Cada vez mais próximo do que jogou quando viveu seu melhor momento no Cruzeiro, Egídio se mostra à vontade no Palmeiras. E para manter o Verdão entre os líderes, como se acostumou a fazer na Raposa, ele sabe que o time não pode voltar a oscilar, especialmente contra um velho conhecido. Próxima parada, G4?

CONFIRA UM BATE-BOLA EXCLUSIVO COM EGÍDIO:
'O Marcelo Oliveira me ajudou a reencontrar meu bom futebol'

Quais lembranças você tem de quando jogou Fla x Vasco?
Eu lembro de um jogo na base. Era difícil de ganhar do Vasco em São Januário e fizemos 4 a 1, só não lembro a categoria. Foi uma festa nossa. Vou motivado para este jogo, com pensamento superpositivo.

E nos profissionais? Teve algo que lhe marcou mais?
Joguei algumas vezes, e teve um 2 a 0 ou 2 a 1, no Engenhão, pelo Estadual (o jogo foi 2 a 1 para o Fla, em 2011). Não dei assistência naquele dia, mas foi no Engenhão lotado, o último que me lembro.

Com a chegada do Marcelo Oliveira, você está mais confiante?
Com certeza ele me ajudou a evoluir no Palmeiras, a reencontrar meu bom futebol, que tinha apresentado em 2013 e 2014 no Cruzeiro, com ele. Ele sempre me deu forças, sabe do meu potencial, e somou a esta boa fase.

Mudou muito o dia a dia com o Marcelo no lugar do Oswaldo?
O Oswaldo, é uma grande pessoa, também, um grande profissional. Eu acho que o Marcelo impôs o ritmo dele, a proposta dele. E entre os jogadores cobramos a nossa melhora. Não podia um elenco com a qualidade como a nossa oscilar tanto. Nós queremos mais e somando tudo em busca dos resultados positivos.

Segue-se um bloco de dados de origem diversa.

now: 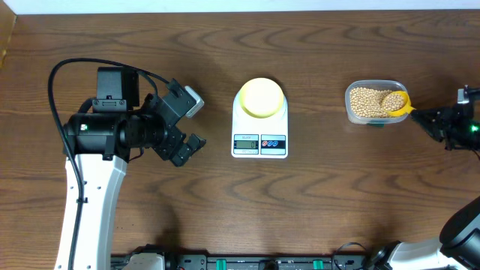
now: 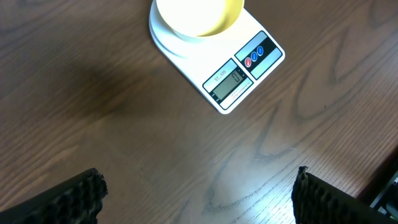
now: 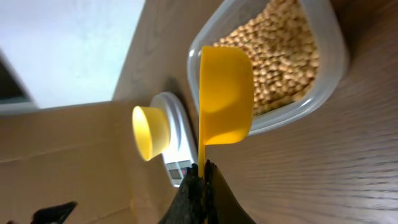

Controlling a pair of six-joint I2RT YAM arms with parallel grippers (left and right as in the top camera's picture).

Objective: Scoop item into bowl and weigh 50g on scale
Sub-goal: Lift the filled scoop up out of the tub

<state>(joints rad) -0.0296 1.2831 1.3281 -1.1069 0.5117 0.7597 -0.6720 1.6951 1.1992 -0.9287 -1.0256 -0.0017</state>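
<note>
Scooping not begun: bowl [image 1: 262, 97] on scale [image 1: 279, 120] sat empty; right pincer [image 3: 203, 177] clamped empty scoop [image 3: 224, 99] over beans [image 3: 283, 56]; left pincer [image 2: 199, 199] gaped wide.

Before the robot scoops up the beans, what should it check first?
1. Right gripper shut on the scoop handle: ok.
2. Scoop head over the tub of beans: ok.
3. Bowl sits on scale: ok.
4. Bowl empty: ok.
5. Scale display shows zero: cannot tell, too small.
6. Left gripper open and apart from the scale: ok.
</note>
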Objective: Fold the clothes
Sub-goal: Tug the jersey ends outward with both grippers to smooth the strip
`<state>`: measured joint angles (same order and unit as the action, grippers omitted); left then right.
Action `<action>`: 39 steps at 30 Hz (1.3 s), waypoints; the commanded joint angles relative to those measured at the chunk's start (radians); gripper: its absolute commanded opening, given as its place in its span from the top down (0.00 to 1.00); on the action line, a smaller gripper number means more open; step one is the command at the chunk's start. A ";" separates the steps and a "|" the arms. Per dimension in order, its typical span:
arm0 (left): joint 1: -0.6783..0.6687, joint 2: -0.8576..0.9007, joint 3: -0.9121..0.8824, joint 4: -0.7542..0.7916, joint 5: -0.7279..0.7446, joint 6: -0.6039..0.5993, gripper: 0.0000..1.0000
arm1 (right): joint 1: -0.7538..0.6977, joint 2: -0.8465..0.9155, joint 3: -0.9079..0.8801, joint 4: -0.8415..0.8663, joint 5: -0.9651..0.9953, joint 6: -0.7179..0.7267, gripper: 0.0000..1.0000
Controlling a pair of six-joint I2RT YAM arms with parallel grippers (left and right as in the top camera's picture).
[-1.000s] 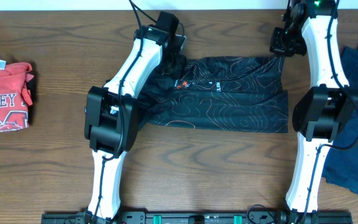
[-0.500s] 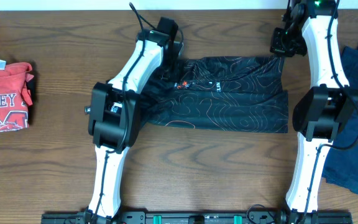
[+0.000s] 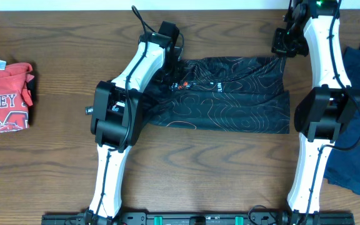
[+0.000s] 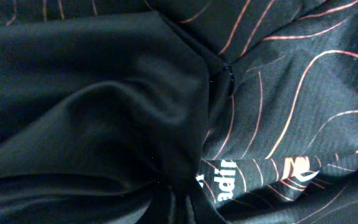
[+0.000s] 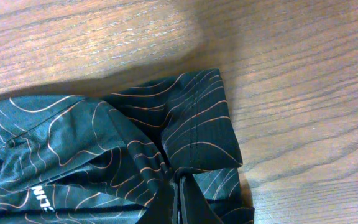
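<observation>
Two grippers meet the jersey (image 3: 230,100). The left gripper (image 4: 180,208) is narrow, pinching dark folds that gather between its fingers. Beyond them run a seam and pink contour lines. The right gripper (image 5: 182,202) is likewise nearly closed, nipping the jersey's edge. Ahead of its fingers lies a folded corner, then bare table (image 5: 291,74). A red shirt (image 3: 5,94) sits well apart from the left fingers.

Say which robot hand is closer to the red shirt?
Left. The left gripper is on the black jersey near its left end, toward the red shirt; the right gripper is at its far right corner.
</observation>
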<state>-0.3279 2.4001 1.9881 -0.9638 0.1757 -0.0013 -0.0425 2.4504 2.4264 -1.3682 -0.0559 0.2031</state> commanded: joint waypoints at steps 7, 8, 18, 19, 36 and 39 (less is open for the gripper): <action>0.004 -0.006 0.025 -0.019 -0.112 -0.064 0.94 | 0.005 0.001 0.023 -0.005 -0.005 -0.010 0.99; 0.004 -0.016 0.030 -0.021 -0.127 -0.064 0.94 | 0.005 0.001 0.023 -0.005 -0.005 -0.010 0.99; 0.023 -0.208 0.043 -0.011 -0.260 -0.055 0.94 | 0.005 0.001 0.023 -0.003 -0.005 -0.010 0.99; 0.030 -0.224 0.043 -0.013 -0.260 -0.056 0.94 | 0.005 0.001 0.023 -0.004 -0.005 -0.010 0.99; 0.152 -0.298 0.043 -0.114 -0.328 -0.041 0.94 | 0.003 -0.006 0.106 -0.029 -0.009 -0.026 0.99; 0.171 -0.311 0.043 -0.120 -0.328 -0.041 0.94 | 0.004 -0.006 0.145 -0.044 -0.009 -0.025 0.99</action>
<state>-0.1802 2.1185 2.0190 -1.0748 -0.1181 -0.0509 -0.0425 2.4504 2.5229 -1.4036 -0.0605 0.1925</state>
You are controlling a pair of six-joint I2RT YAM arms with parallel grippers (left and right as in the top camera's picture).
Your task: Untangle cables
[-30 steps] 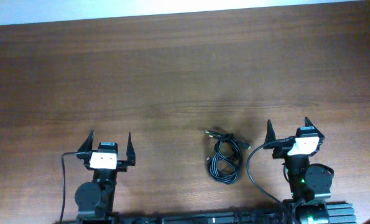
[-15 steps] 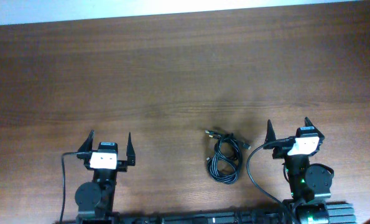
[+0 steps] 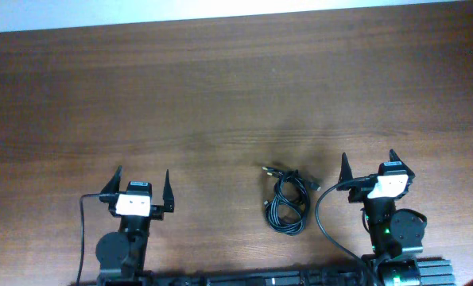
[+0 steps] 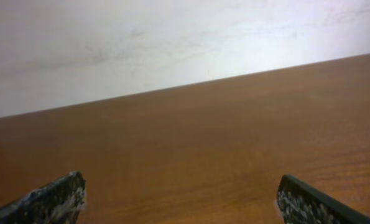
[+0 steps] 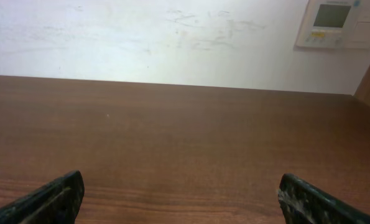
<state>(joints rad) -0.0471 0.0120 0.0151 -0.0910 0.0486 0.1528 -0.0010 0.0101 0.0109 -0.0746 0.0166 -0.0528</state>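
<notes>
Cables (image 3: 286,202): thin black cords in one coiled bundle, lying flat on the table close to its near edge, right of centre; small plug ends stick out at the coil's far-left side.
Left gripper (image 3: 141,173): near left; jaws spread wide, nothing between them; well apart from the bundle.
Right gripper (image 3: 368,156): near right; jaws spread wide, holding nothing; near the bundle's right side, not touching it.
Spacing: the bundle lies between the two grippers, closer to the right one.
Table (image 3: 220,95): brown wood; a broad stretch of bare top runs from the bundle to the far edge.
Wall (image 4: 172,37): pale, just beyond the far edge.
Control panel (image 5: 334,22): white, with a small display, on the wall at far right.
</notes>
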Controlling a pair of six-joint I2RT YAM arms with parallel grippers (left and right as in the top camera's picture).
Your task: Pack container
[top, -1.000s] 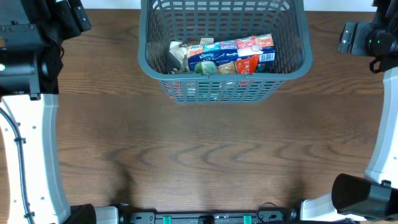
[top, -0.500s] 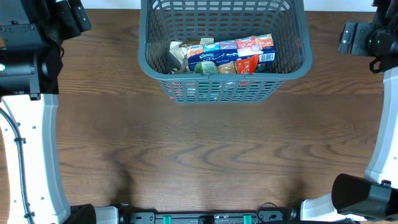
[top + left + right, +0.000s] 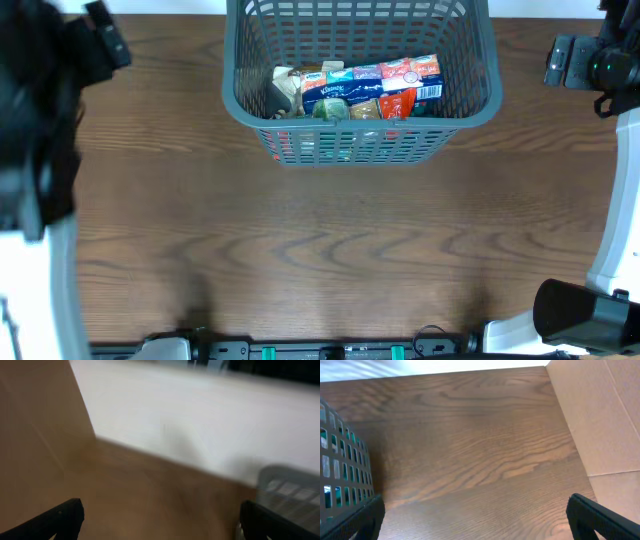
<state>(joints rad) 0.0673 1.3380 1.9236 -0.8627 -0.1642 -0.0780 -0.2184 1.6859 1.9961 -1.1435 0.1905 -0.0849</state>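
Note:
The container (image 3: 470, 100), a large grey-blue slotted basket, stands at the table's far middle and holds several grocery packets (image 3: 360, 88), among them a blue tissue pack and red-and-white packets. Its wall also shows at the left edge of the right wrist view (image 3: 340, 465) and, blurred, at the right of the left wrist view (image 3: 290, 482). My left gripper (image 3: 160, 522) is open and empty over bare wood at the table's far left. My right gripper (image 3: 475, 520) is open and empty over bare wood to the right of the container.
The brown wooden table (image 3: 330, 250) stretches in front of the container. The left arm's dark body (image 3: 40, 130) hangs over the table's left side, the right arm's (image 3: 600, 65) over the far right. A tan board (image 3: 600, 415) borders the table on the right.
The left arm has swung, its dark body now blurred and spread further down the table's left side. The right arm and the container have not moved.

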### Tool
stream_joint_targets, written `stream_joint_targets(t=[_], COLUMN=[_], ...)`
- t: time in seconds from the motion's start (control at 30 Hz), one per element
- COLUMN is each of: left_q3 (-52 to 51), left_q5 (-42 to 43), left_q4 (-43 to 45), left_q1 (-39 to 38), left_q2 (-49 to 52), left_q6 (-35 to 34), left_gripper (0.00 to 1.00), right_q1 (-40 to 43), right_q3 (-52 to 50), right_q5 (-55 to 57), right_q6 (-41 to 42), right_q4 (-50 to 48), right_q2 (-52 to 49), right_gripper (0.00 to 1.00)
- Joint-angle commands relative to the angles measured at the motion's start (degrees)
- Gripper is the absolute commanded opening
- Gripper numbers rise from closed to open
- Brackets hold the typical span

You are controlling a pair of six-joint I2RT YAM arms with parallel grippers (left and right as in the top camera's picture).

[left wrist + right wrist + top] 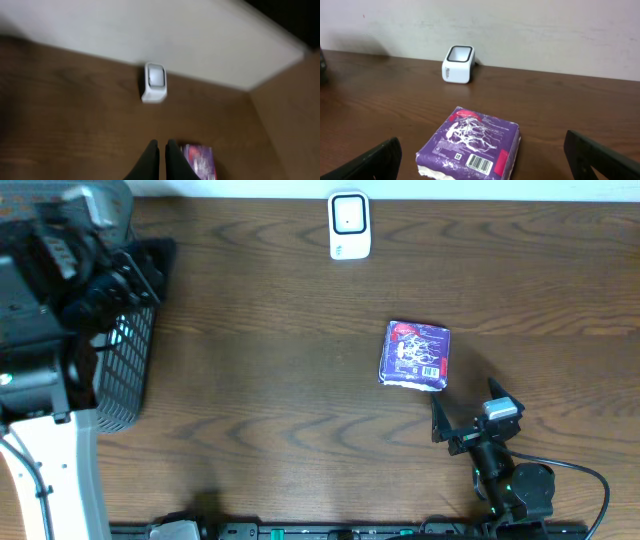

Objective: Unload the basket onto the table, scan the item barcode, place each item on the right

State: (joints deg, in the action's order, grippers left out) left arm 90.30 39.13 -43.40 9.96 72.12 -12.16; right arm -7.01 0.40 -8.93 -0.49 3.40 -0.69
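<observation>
The purple packet (pixel 415 355) lies flat on the bench (pixel 250 380), barcode up, well short of the white scanner (pixel 349 225). Just beyond it from the scanner is the right gripper (pixel 463 393), fingers wide apart and aimed at its barcode edge. The left gripper (pixel 161 159), fingers together, is farther away.

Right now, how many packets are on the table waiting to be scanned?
1. The purple packet lies flat, barcode up, right of centre, just ahead of the right gripper. The black basket at the left could hide more.
</observation>
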Motion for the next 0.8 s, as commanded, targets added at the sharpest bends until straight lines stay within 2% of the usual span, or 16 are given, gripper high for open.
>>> stream_joint_targets(t=[0.0, 0.03, 0.07, 0.1, 0.23, 0.33, 0.47, 0.63, 0.77], left_q3=[0.1, 0.1, 0.1, 0.1, 0.4, 0.6, 0.6, 0.6, 0.6], left_q5=[-1.5, -4.0, -7.0, -9.9, -19.9, -24.1, -30.9, -31.3, -31.3], left_q4=[-0.2, 0.2, 0.9, 1.7, 6.7, 10.2, 10.3, 7.9, 8.1], left_q1=[-2.5, -2.6, -2.6, -2.5, -0.5, 2.7, 9.4, 17.2, 20.0], left_q2=[2.1, 2.4, 2.6, 2.6, 2.6, 2.6, 4.3, 10.7, 16.8], left_q6=[6.6, 6.5, 6.5, 6.5, 4.5, 4.4, 3.5, 1.9, 1.1], left_gripper=[0.08, 0.13, 0.37, 0.5, 0.65, 0.7, 0.73, 0.76, 0.76], right_q1=[-0.2, -0.2, -0.2, -0.2, -0.2, -0.2, -0.2, -0.2, -0.2], right_q3=[-0.1, -0.1, -0.1, -0.1, -0.1, -0.1, -0.1, -0.1, -0.1], right_q5=[0.5, 0.4, 0.5, 0.4, 0.5, 0.4, 0.4, 0.4, 0.5], right_q6=[0.5, 0.5, 0.5, 0.5, 0.4, 0.5, 0.5, 0.5, 0.4], right_q4=[0.2, 0.2, 0.2, 0.2, 0.2, 0.3, 0.2, 0.3, 0.2], right_q2=[0.4, 0.4, 0.4, 0.4, 0.4, 0.4, 0.4, 0.4, 0.4], right_gripper=[0.99, 0.99, 0.99, 0.99, 0.99, 0.99, 0.99, 0.99, 0.99])
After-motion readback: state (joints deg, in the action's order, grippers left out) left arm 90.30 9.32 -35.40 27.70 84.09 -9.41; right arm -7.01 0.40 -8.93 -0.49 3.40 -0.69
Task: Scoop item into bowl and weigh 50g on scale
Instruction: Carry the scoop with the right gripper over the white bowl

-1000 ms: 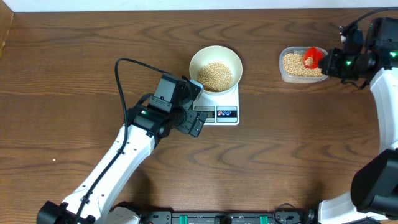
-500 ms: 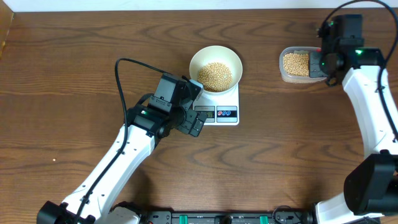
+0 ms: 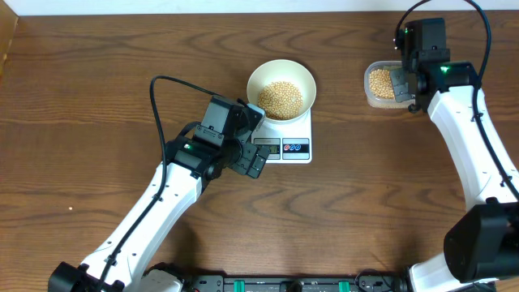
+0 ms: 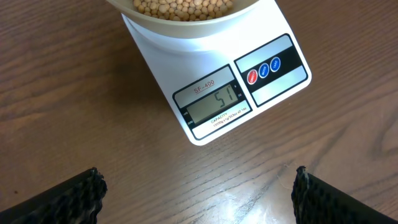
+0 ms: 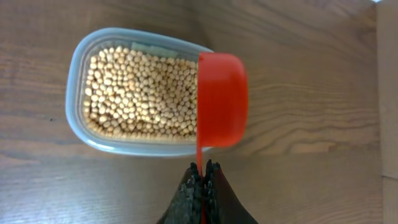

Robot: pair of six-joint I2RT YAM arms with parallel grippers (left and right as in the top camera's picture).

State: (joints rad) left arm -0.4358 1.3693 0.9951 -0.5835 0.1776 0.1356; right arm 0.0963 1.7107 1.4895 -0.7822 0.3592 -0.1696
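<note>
The white bowl (image 3: 280, 89) sits on the white scale (image 3: 285, 139) and holds tan beans (image 3: 280, 98). In the left wrist view the bowl (image 4: 180, 23) shows at the top, and the scale (image 4: 217, 93) display reads 51. My left gripper (image 4: 198, 190) is open and empty over bare table in front of the scale (image 3: 253, 161). My right gripper (image 5: 203, 177) is shut on the handle of a red scoop (image 5: 221, 99), turned on its side over the right end of a clear container of beans (image 5: 140, 93). In the overhead view that gripper (image 3: 403, 81) hides the scoop.
The clear plastic container (image 3: 379, 85) stands at the back right of the wooden table. A black cable (image 3: 156, 105) loops up from the left arm. The table's back edge meets a white wall.
My right arm has swung up and left over the container. The red scoop, visible from overhead a second ago, is now hidden under the gripper. The left arm has not moved.
</note>
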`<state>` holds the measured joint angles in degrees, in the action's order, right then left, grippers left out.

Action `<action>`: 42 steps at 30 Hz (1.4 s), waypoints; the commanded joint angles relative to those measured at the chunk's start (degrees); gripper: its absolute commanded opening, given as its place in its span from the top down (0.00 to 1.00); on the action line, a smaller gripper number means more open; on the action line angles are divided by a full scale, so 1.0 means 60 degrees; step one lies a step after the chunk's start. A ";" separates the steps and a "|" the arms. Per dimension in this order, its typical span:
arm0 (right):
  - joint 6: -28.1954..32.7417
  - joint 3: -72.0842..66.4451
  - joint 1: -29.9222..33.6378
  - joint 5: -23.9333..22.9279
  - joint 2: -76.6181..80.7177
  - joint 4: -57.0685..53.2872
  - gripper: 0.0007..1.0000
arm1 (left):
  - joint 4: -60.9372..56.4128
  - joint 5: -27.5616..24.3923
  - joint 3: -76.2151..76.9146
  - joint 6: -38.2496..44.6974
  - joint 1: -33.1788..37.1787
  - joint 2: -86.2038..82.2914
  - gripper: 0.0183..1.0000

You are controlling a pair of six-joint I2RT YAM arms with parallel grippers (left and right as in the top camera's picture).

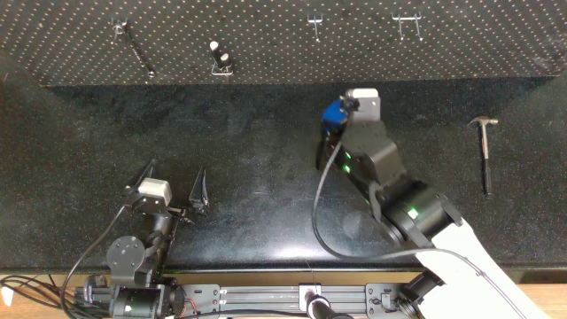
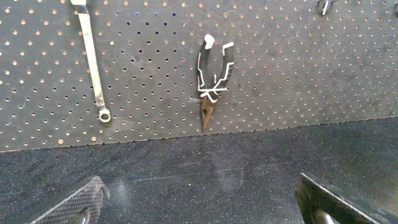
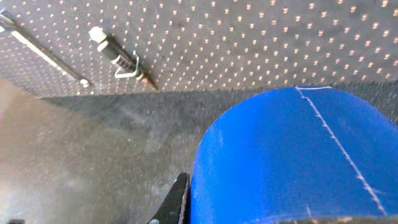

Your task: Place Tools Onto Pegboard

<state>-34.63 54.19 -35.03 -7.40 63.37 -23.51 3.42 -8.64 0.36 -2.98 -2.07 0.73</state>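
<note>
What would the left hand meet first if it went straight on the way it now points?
Probably the pegboard, near the hanging pliers. The open left hand faces them across the black table; whether it would touch the pliers or the board below first is unclear.

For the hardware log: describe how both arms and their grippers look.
Both arms are black, built of rounded joints. The left arm carries a pale grey camera block at the wrist and black cables at its base; its fingers are black with a woven texture. The right arm has a similar block, green lights, a looping black cable and a white cover near its base.
</note>
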 commanded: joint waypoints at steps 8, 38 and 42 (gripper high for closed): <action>0.0601 0.2707 -0.0284 -0.1024 0.2852 0.1388 0.93 | 0.0047 -0.0200 -0.0007 0.0117 0.0029 -0.0091 0.00; 0.0270 0.2707 -0.0525 -0.2514 0.2357 0.3060 0.93 | 0.0044 -0.0200 -0.0007 0.0117 0.0029 -0.0091 0.00; -0.0729 0.2707 -0.0525 -0.2969 0.2477 0.3082 0.93 | 0.0047 -0.0204 -0.0007 0.0117 0.0029 -0.0091 0.00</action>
<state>-33.71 69.10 -38.04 -21.21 78.94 -5.72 3.42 -8.67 0.36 -2.98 -2.07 0.73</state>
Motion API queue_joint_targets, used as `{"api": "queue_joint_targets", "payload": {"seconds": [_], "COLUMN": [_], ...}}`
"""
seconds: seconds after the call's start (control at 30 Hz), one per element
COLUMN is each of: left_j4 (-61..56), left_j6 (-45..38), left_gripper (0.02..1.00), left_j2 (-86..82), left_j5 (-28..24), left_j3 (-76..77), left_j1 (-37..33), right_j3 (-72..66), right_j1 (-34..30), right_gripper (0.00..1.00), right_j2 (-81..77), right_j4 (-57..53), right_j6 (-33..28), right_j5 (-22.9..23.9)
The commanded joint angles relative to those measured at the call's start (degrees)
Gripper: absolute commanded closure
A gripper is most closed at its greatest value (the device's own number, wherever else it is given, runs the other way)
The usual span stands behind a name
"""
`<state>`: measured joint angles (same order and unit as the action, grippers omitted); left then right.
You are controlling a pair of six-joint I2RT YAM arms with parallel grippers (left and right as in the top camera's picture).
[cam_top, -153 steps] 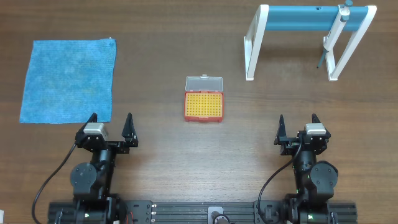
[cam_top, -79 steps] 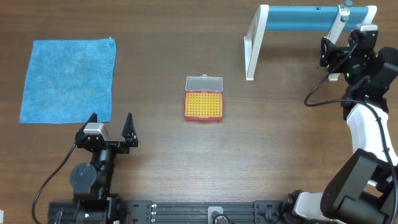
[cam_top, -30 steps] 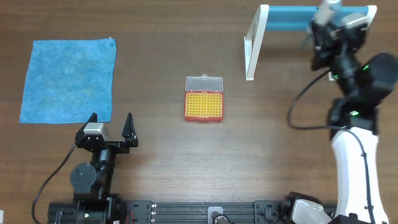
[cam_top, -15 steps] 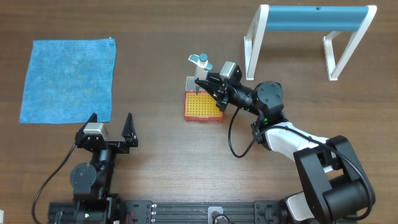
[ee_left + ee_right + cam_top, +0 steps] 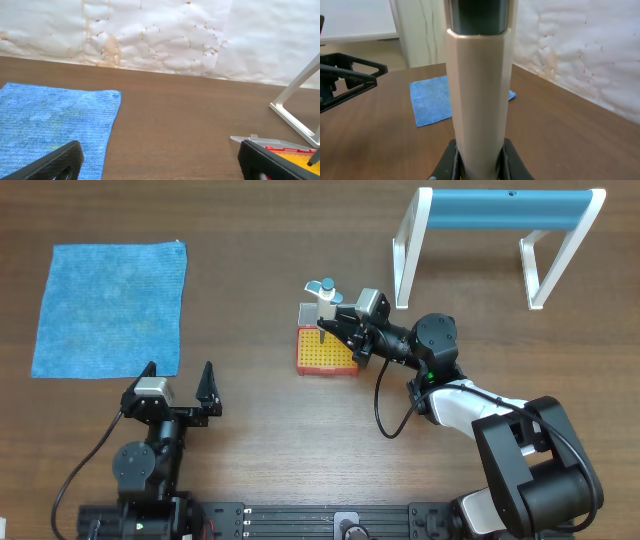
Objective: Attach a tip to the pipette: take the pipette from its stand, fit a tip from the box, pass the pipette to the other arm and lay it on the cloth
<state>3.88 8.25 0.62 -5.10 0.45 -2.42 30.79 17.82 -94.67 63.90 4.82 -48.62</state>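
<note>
the left pincer [image 5: 179,368] hangs near its base, wide open. farther up the table [image 5: 250,440], the right pincer [image 5: 338,323] squeezes the pipette [image 5: 324,298] - its thin end points down over the yellow tip box [image 5: 327,352]. the blue cloth [image 5: 110,310] and the stand [image 5: 500,210] lie farther off.

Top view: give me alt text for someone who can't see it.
The right gripper holds a pipette over the orange tip box mid-table. The left gripper sits open near a blue cloth; a stand is back right.
</note>
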Motion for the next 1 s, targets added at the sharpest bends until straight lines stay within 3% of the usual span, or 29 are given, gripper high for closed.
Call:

Já está jogando no mesmo nível de quando estava pelo Cruzeiro?
Acredito que sim, mas sei que posso render muito mais. Podemos sempre mais, e vou procurar render mais, pelo Palmeiras, e pelo nosso elenco.

Tem vistos semelhanças com o Cruzeiro campeão de 2013?
Uma das coisas que me fizeram vir para cá foi a grandeza do Palmeiras, acostumado a ganhar títulos, com grupo forte, e em reformulação, como em 2013 com o Cruzeiro, em que tiveram 15, 16 contratados.

Como fazer para conter a euforia com a boa fase?
Começamos o Brasileiro mal, oscilando, agora estamos no caminho certo. É manter esta pegada. Nós jogadores estamos mantendo os pés no chão, conversando bastante para nada subir à cabeça. Encontramos o caminho certo, e é seguir subindo na tabela, chegar no G4, e se manter entre os primeiros. Temos totais condições de nos manter em cima.